Last week, I have used 5x5 in my exercise. However instead of increasing the weight at each set, I used my original weight from my (12,10,8) for my first 4 sets and increase the weight on my last set. From this program, I can feel my muscle sore more. I like the soreness because I think I am doing the right thing. (please correct me if I am wrong)

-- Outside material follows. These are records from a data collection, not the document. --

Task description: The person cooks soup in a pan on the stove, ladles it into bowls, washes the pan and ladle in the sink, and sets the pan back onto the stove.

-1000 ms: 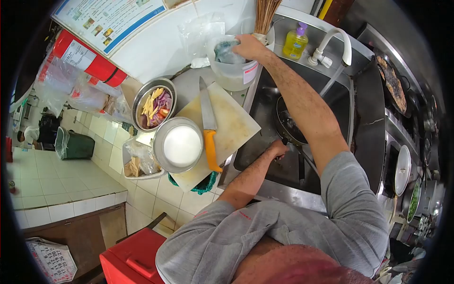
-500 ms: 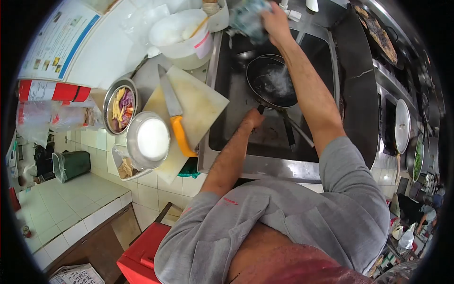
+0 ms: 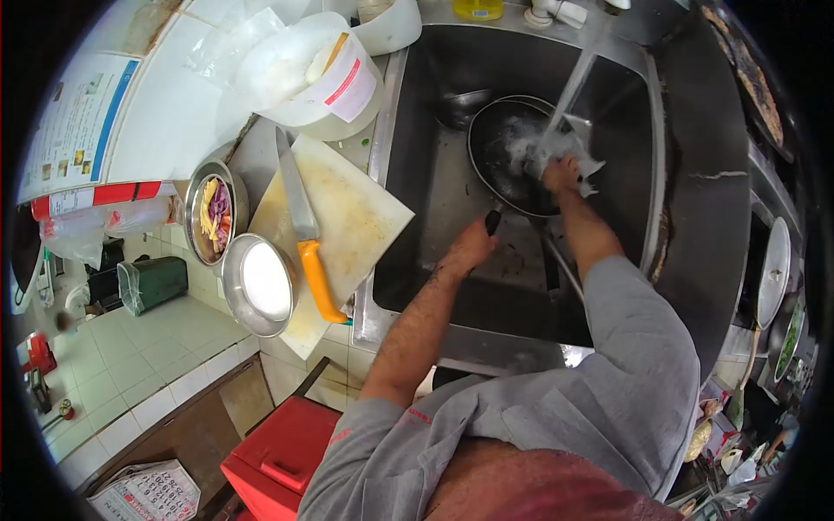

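My left hand [image 3: 472,247] is closed round the black handle [image 3: 493,222] of a dark frying pan [image 3: 499,165], which is in the sink. At the pan's right rim, my right hand [image 3: 565,176] grips a crumpled, whitish, sheet-like wad [image 3: 584,146]; its material is hard to make out. A stream of water [image 3: 575,82] falls into the pan and froths over its inside. Behind the pan's left edge lies a metal bowl-like vessel [image 3: 460,108], partly hidden. Another dark handle [image 3: 551,260] shows below the pan.
Left of the sink [image 3: 432,217] are a cutting board [image 3: 352,208] with an orange-handled knife [image 3: 302,204], a bowl of cut vegetables [image 3: 195,208], a bowl of white contents [image 3: 268,282] and a white bucket [image 3: 356,113]. A red box [image 3: 282,443] stands below. Pans [image 3: 776,273] are at right.
My right hand has come down from near the tap to the pan's right side with the wad. My left hand keeps hold of the pan handle. The whole view has shifted slightly.
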Demonstrator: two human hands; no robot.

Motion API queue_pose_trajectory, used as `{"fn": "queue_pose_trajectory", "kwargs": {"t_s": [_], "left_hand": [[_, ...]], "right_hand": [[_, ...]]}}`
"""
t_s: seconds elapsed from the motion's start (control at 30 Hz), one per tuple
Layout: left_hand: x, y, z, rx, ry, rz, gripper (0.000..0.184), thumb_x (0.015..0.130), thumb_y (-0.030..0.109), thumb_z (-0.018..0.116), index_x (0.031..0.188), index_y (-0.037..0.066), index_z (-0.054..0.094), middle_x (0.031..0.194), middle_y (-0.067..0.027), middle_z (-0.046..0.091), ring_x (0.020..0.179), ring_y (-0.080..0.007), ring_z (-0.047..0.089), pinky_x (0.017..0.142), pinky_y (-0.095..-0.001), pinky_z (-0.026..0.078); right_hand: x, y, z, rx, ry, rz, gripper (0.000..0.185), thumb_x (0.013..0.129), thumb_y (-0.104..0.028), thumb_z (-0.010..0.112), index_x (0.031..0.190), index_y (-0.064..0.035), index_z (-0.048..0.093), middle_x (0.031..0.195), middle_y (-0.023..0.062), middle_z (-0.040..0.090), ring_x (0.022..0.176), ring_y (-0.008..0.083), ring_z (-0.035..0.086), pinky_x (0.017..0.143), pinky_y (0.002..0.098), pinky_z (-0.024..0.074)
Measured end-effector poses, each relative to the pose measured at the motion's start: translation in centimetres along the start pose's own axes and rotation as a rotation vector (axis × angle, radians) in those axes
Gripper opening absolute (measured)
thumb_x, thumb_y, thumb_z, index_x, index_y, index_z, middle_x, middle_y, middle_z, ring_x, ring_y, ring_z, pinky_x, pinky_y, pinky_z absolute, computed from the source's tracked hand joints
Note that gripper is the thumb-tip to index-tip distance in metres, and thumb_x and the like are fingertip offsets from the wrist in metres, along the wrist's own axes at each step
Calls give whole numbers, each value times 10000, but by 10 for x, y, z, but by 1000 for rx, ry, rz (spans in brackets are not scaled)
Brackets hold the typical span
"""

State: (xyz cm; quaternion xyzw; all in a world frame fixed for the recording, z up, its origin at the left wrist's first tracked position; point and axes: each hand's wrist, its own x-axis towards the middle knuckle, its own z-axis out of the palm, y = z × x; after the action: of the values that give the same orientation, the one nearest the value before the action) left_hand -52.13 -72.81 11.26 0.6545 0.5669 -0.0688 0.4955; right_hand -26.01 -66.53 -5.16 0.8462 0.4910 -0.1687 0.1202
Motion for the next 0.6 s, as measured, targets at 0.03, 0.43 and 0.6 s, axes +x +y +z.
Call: {"fn": "queue_pose_trajectory", "kwargs": {"t_s": [0.03,0.43,0.6], "left_hand": [[-2,3,-3,-33,-12,-25,444,751,213,609,1104,-12,461,1011,-245,567,980,-388,541,835,-432,435],[-8,-3,-12,-1,0,-67,380,765,178,603,1074,-5,479,999,-241,568,986,-361,545,821,-434,432],[-6,3,-16,-8,-14,-119,382,759,160,606,1081,-1,476,1006,-226,569,989,-359,544,819,-436,432]], "right_hand": [[15,-16,8,106,79,43,480,767,-360,529,1173,-106,501,1341,165,278,1171,339,338,948,467,307],[-63,-51,-41,75,-182,-407,418,796,-238,504,1184,-83,501,1293,167,388,1216,363,315,1012,548,193],[26,-82,-15,-198,-132,-417,372,803,-173,479,1160,-70,507,1354,151,301,1233,327,295,993,508,253]]}}
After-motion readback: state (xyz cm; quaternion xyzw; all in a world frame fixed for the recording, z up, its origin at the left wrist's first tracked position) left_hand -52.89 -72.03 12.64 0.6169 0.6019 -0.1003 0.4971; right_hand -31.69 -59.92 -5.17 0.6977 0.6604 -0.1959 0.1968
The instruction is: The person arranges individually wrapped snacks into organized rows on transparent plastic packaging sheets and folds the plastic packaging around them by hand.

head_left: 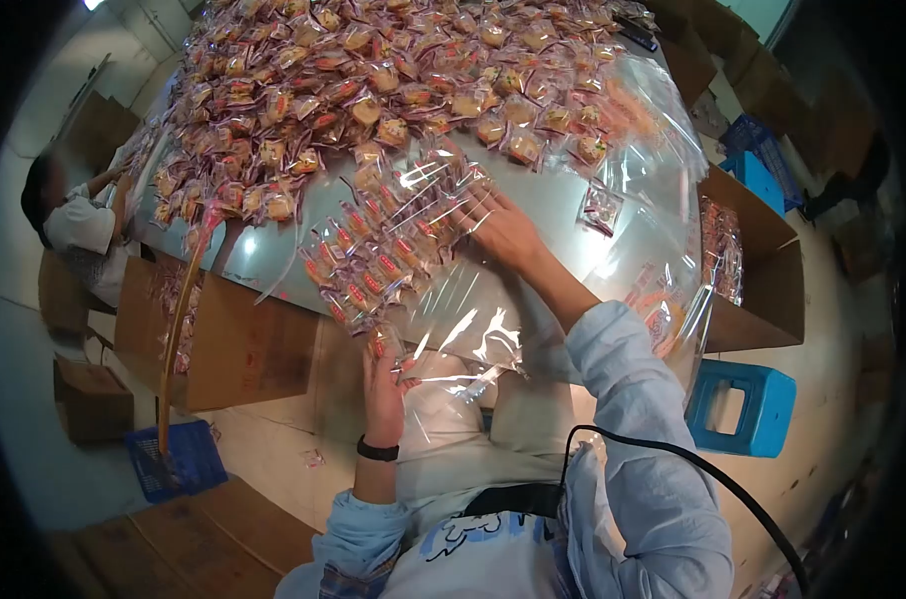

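Observation:
A large clear plastic bag (433, 324) slants across the table's near edge, filled with rows of individually wrapped snack cakes (373, 262). My left hand (383, 384), with a dark band on its wrist, grips the bag at its near left corner, by a wrapped cake; part of its fingers is hidden by the plastic. My right hand (498, 225) lies against the bag's right side, its fingers stretched out towards the packets. Beyond the bag, a big heap of wrapped cakes (373, 80) covers the far part of the metal table (563, 260).
A single small packet (600, 208) lies right of my right hand. Flat clear bags (663, 255) rest at the table's right side. Cardboard boxes (224, 344), a blue stool (740, 407) and a blue basket (179, 459) stand around. Another person (79, 230) sits at the left.

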A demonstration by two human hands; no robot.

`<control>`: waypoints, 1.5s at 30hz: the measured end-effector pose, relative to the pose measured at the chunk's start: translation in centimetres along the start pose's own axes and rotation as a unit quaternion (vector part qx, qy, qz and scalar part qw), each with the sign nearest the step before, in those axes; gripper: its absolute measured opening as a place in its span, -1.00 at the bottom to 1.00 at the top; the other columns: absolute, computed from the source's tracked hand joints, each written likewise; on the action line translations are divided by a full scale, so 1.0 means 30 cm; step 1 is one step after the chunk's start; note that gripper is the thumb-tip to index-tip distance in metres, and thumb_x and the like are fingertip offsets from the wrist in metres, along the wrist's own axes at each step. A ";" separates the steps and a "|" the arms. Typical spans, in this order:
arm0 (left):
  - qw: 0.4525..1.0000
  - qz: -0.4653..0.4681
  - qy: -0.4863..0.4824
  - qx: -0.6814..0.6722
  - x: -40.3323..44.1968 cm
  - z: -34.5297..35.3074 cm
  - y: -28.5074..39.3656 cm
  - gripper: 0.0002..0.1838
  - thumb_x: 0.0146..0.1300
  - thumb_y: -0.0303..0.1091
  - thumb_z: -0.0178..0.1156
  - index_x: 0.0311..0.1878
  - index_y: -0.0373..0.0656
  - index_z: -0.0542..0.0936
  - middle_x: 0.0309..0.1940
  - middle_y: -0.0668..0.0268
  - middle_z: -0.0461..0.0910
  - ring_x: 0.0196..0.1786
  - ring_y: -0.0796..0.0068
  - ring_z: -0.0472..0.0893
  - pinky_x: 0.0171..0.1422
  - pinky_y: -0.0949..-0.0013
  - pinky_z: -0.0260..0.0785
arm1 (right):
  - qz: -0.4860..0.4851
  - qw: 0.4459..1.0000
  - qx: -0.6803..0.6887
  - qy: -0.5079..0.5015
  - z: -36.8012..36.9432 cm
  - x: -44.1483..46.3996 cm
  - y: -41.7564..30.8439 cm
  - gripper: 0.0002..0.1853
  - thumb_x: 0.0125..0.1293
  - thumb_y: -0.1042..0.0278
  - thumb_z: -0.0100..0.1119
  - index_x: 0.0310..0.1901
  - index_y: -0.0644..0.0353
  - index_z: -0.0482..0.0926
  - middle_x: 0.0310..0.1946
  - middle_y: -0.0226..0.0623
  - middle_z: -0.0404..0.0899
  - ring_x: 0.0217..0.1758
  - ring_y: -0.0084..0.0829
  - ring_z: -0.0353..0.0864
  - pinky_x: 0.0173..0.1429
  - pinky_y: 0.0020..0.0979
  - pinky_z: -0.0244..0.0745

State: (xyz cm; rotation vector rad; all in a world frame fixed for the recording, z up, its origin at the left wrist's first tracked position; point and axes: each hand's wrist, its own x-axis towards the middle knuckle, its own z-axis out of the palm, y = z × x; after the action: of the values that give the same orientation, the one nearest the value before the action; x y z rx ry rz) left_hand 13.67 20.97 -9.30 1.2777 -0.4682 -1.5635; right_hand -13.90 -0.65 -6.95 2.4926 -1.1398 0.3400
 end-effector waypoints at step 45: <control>1.000 0.001 0.016 0.001 -0.030 0.043 0.006 -0.57 0.61 -0.06 0.09 0.41 0.04 0.40 0.27 0.40 0.51 0.24 0.32 0.59 0.10 0.12 0.51 | -0.019 0.989 0.118 0.088 0.044 0.036 -0.208 -0.45 0.34 0.20 0.21 0.36 0.01 0.49 0.49 -0.35 0.45 0.61 -0.24 0.34 0.67 0.07 0.08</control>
State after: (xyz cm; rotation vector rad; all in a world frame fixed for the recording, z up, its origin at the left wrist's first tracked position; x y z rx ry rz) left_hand 12.54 21.30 -8.24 1.3009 -0.4505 -1.5388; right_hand -8.38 1.80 -9.22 2.6179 -1.0329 0.7064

So given my inexperience and being a cheapskate for not hiring a personal trainer (thank you for your kind understanding), what sets & reps are best suit for me?


Posted: Thu Jul 06, 2006 9:16 pm
by Ryan A
Some soreness is okay but more soreness is not necessarily an indicator of more muscle growth.

If you were able to do 12,10,8 with the weight you are now using for 5 reps, the 5x5 seems like it should be pretty easy. I am a bit perplexed as to how you could be more sore.

All rep ranges should be used at various points to give your body variety. Stick with the 5x5 for 4-6 weeks and then go back to the 3 sets of 12 reps.

This is mostly for your focus exercises. In other words, you cant do 5x5 for all the stuff you listed because it would take a long time, far too long to be effective. Right now, as a beginner, you should just work on full body fitness in all rep ranges, build muscle and strength in the major muscle groups. This would be your chest, upper back, lower back and legs/glutes/hips. Arms should follow from proper Upper body compound movements. If however, you find your arms are lagging behind after 6 months of serious compound exercises, then you can take 3-4 weeks and do 5x5 on the arms to bring up the lagging pieces, then go back to the compound exercises.

Posted: Thu Jul 06, 2006 9:47 pm
by Ironman
oh..... Uh... forget everything you read. You will get strength and size no matter what you do. I usually reccomend 1 or 2 sets of 6 to 8 reps to failure for beginners. You alternate chest and back or quads and hams with 90 seconds rest, so if you do another set for the muscle you get 3 minutes rest before you do it. Like the routine for my brother who started lifting recently starts with flat bench, then rows, then incline bench, then pulldowns. This is full body done on 3 nonconsecutive days.

Just get in there, lift hard and keep it under an hour. No need to put much thought into it yet.

Posted: Fri Jul 07, 2006 8:22 pm
by ethan
Thank you very much for your experience advice.